__EXERCISE BRIEF__. Select from the data all lines with the word "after".

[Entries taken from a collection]
======

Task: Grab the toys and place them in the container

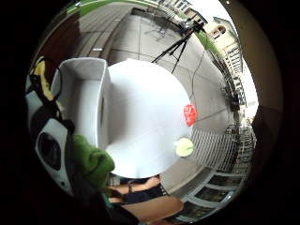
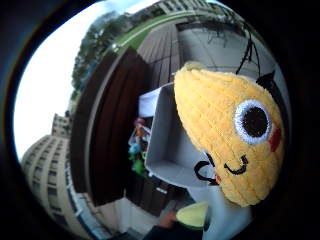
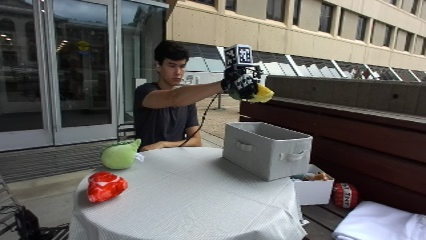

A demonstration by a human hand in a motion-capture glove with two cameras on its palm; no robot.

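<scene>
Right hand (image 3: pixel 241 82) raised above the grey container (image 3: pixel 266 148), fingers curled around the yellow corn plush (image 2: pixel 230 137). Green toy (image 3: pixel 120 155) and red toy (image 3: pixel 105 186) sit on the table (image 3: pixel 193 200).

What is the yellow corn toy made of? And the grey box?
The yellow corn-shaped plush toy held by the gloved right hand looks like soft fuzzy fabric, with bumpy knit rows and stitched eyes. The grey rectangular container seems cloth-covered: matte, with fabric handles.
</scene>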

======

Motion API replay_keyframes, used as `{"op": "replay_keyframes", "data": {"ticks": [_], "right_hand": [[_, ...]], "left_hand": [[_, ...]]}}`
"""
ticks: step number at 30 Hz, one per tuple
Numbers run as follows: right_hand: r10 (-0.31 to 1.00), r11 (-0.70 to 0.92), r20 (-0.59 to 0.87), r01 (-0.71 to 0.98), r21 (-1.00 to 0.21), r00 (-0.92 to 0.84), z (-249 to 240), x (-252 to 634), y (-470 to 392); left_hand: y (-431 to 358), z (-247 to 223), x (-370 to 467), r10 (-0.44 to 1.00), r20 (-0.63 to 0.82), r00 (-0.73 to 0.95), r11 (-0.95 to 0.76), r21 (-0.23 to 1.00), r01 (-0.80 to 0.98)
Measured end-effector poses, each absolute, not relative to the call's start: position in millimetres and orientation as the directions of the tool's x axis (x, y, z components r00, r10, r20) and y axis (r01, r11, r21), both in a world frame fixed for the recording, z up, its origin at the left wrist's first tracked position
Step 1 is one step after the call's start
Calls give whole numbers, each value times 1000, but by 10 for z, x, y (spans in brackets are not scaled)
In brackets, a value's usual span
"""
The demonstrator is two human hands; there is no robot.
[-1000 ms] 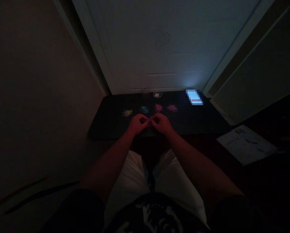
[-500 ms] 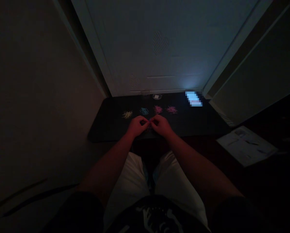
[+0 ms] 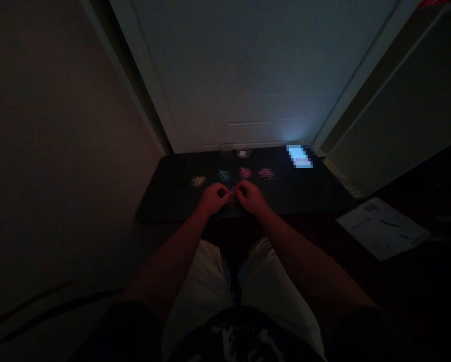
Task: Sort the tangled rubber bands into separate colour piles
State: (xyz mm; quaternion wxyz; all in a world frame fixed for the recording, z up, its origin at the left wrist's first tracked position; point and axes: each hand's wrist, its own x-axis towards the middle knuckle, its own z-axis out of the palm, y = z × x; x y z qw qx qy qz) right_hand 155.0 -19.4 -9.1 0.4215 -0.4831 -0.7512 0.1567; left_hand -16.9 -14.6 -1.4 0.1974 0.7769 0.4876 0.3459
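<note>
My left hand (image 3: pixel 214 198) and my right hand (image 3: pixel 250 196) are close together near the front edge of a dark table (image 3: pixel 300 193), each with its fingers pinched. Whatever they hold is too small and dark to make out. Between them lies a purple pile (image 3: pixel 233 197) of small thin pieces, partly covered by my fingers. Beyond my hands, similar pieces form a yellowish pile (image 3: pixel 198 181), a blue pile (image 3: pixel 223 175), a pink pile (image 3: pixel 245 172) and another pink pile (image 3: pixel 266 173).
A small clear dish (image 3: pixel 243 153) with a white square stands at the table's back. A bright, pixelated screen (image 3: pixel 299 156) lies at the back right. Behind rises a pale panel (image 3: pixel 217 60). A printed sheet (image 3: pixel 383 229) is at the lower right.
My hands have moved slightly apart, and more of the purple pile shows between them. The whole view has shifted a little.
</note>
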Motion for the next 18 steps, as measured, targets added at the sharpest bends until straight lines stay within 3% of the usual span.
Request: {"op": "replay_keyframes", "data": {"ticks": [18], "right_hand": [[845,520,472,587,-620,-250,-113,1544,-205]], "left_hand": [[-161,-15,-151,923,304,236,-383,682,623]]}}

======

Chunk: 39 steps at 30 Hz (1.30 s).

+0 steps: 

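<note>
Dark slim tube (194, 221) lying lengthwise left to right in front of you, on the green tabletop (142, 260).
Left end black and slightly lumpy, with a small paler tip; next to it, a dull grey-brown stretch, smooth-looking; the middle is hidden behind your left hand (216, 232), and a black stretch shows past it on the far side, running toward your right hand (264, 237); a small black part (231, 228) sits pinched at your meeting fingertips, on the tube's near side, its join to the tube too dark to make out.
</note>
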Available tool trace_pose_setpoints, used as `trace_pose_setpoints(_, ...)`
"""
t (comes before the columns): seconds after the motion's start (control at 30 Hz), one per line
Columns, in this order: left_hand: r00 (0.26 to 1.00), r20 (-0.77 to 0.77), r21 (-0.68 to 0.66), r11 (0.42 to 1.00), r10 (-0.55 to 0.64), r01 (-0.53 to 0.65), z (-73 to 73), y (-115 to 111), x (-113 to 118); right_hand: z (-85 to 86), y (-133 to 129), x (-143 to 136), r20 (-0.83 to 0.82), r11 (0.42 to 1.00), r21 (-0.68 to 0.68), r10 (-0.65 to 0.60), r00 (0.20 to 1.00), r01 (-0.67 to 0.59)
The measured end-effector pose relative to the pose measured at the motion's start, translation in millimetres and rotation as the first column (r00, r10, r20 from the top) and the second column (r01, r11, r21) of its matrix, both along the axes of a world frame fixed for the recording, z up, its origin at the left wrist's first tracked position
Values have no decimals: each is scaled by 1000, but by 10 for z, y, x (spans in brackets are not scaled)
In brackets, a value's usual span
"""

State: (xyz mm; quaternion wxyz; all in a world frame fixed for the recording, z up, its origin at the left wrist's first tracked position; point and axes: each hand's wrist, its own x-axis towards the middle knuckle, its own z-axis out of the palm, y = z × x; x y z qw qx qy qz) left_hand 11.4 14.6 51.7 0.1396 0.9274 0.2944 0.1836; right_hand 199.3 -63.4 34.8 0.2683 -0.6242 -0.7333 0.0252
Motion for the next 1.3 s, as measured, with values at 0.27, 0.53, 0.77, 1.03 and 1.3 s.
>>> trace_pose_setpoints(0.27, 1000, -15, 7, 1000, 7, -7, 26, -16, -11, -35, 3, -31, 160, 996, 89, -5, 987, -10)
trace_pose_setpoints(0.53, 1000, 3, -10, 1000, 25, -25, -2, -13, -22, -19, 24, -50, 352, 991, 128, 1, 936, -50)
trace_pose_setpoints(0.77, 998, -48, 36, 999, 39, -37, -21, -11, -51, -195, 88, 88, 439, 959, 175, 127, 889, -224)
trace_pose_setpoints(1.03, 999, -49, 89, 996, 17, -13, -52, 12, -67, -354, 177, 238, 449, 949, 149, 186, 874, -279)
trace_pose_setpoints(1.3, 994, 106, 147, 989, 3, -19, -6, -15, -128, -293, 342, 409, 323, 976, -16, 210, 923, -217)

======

__REPLY__.
Step 1 is one step after the call's start
t (comes before the columns): seconds after the motion's start (control at 30 Hz), one per line

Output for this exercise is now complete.